Word for word, restate the lines of the material below from its first line through the one containing "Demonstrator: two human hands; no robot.". Omit the rest.

- _Dataset content_
================
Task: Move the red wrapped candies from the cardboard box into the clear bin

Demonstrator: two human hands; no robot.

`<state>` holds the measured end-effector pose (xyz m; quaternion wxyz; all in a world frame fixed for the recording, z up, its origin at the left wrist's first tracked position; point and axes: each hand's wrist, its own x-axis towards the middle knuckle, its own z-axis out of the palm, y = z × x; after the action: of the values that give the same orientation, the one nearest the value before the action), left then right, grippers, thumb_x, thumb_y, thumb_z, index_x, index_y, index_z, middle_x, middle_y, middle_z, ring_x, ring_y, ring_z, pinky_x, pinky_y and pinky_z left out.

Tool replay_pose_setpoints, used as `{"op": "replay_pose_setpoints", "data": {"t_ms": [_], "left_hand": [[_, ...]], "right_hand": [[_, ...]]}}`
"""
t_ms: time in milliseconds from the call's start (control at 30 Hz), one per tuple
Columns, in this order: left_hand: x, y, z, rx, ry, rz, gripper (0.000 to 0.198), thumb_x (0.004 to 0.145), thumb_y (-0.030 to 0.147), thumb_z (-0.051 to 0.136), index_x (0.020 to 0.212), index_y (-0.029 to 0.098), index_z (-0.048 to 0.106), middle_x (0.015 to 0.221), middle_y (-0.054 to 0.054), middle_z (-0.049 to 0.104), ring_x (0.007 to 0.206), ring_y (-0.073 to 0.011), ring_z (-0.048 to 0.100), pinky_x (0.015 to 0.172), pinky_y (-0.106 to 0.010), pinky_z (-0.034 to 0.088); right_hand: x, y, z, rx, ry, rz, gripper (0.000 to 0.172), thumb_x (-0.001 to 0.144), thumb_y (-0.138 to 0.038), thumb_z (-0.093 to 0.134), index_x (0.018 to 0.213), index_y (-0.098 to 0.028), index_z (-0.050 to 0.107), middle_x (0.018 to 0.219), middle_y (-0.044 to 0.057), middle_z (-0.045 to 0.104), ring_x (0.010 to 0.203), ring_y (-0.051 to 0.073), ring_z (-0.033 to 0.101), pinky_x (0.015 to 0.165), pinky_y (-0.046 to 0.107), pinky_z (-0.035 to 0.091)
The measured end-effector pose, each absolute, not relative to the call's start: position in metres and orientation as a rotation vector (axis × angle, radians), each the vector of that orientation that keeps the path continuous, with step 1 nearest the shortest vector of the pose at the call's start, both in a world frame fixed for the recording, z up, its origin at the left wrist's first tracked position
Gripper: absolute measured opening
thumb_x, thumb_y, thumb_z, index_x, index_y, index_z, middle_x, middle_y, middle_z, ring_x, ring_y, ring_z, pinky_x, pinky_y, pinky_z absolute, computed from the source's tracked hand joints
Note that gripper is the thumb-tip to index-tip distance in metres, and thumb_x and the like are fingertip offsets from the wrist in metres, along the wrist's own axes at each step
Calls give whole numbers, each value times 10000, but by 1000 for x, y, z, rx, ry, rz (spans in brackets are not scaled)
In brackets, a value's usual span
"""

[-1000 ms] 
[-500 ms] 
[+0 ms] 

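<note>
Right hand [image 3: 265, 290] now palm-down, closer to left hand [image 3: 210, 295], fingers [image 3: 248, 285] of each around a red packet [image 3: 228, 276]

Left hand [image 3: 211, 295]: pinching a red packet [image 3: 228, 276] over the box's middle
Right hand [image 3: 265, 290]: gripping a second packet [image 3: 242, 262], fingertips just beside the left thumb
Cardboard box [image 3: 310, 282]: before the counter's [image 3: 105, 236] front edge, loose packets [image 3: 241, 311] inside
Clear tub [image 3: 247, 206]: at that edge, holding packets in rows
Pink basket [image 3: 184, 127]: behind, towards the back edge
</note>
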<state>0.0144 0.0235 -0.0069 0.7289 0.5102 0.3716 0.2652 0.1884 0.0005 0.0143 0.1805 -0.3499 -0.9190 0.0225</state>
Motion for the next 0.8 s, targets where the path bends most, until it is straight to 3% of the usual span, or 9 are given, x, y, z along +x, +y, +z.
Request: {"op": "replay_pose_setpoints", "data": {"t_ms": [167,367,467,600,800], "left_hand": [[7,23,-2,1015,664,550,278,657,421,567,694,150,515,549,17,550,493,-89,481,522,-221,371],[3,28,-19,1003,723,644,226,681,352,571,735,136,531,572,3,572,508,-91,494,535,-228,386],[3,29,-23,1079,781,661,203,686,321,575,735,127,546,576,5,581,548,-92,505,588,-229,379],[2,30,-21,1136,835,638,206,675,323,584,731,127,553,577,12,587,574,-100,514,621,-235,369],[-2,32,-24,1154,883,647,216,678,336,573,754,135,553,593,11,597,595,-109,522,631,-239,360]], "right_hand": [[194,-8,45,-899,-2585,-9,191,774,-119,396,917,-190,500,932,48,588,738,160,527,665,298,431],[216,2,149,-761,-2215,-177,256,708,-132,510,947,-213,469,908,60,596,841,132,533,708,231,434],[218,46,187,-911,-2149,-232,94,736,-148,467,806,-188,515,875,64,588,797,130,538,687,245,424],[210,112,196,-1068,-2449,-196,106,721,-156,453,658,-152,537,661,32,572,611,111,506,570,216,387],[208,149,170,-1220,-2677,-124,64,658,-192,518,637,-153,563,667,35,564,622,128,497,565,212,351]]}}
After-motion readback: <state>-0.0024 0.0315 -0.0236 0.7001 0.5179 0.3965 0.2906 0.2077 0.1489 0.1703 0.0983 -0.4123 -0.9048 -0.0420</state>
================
- _Exercise solution_
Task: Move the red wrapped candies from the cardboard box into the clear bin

Demonstrator: two human hands; no robot.

For this exercise, nothing further remains.